Public colleges and universities in states controlled in part or in full by Republicans may feel they have little choice but to feign some degree of respect if they want to keep what feeble allocations are still thrown their way. We may want to ask ourselves, however, if the state’s hunger rations remain worth the required charades. At my institution, state funding amounts to 3.3 percent of the operating budget (12.9 percent of the General Fund, which in turn constitutes 25.4 percent of the entire budget).
To be sure, it would be good to hold onto this money. We do important things with it. But we must reject any further efforts to leverage public funding in the interest of policy or ideological goals that contradict the university’s intellectual and ethical commitments. Doing so might come with considerable pain, but I suspect that legitimizing further screeching mobs and their cheerleaders and enablers will prove more costly yet.
There is dignity in battle. There is nothing but shame in appeasing the cruel, the greedy, and the mendacious — no matter how powerful the latter may be. Public colleges do not merely have a duty to defend their core mission. They also have an obligation to support and protect their faculty, staff, and students. They must clearly insist on our people’s right not to be forced into pregnancy, not to be demeaned or disadvantaged due to their sexual orientation or gender identity, and to have all of their histories studied and told.

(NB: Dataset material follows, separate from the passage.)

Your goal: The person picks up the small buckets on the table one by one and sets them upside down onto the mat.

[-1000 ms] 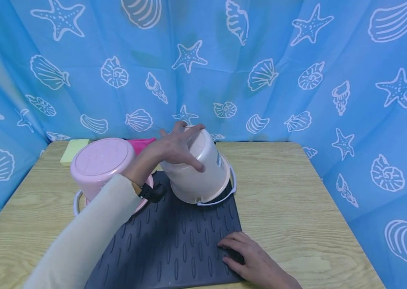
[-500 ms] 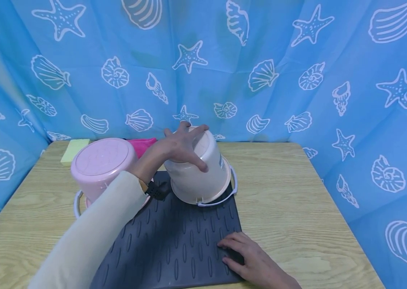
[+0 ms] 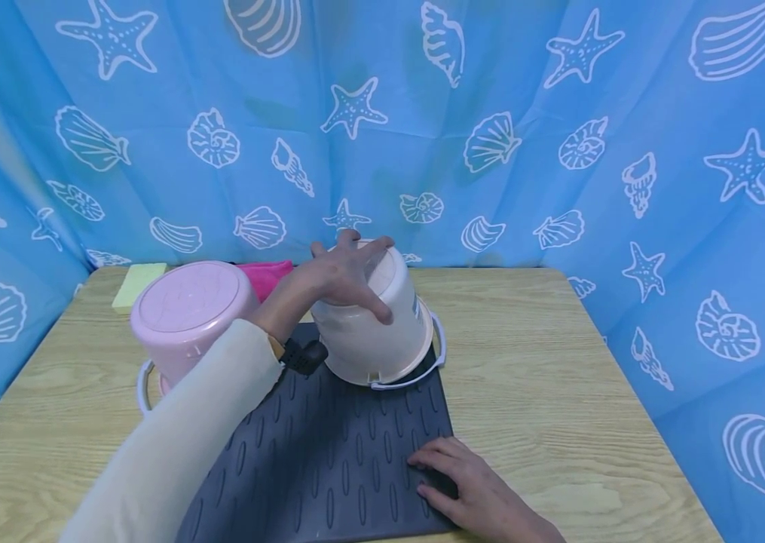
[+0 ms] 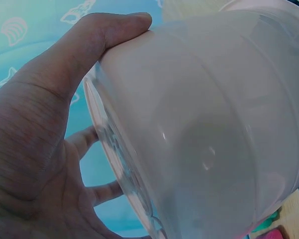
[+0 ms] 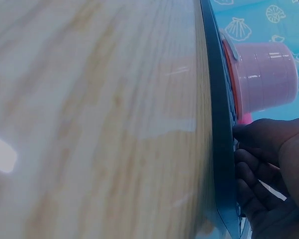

As my colleague Elizabeth Anderson wrote in an essay titled “The Democratic University: The Role of Justice in the Production of Knowledge,” the democratic university understands “justice to require a comprehensive equality of membership: individuals belonging to different groups should have equal access to educational opportunities; their interests and cultures should be taken equally seriously as worthy subjects of study, their persons treated with equal respect and concern in communicative interaction.” “The demand for justice,” Anderson explains, “is a political demand generated internally by the aims of the academy itself.”
This vision leaves plenty of room for conservatives. It is not the place for those who say “freedom” and mean “dominance.”
When J.D. Vance says that “professors are the enemy,” he is correct. He is our enemy, and we must be his. I welcome his hatred. As a modest start, I suggest that we no longer respond to Republicans who complain about professorial tweets with anything other than a short form letter. I would be happy to draft it.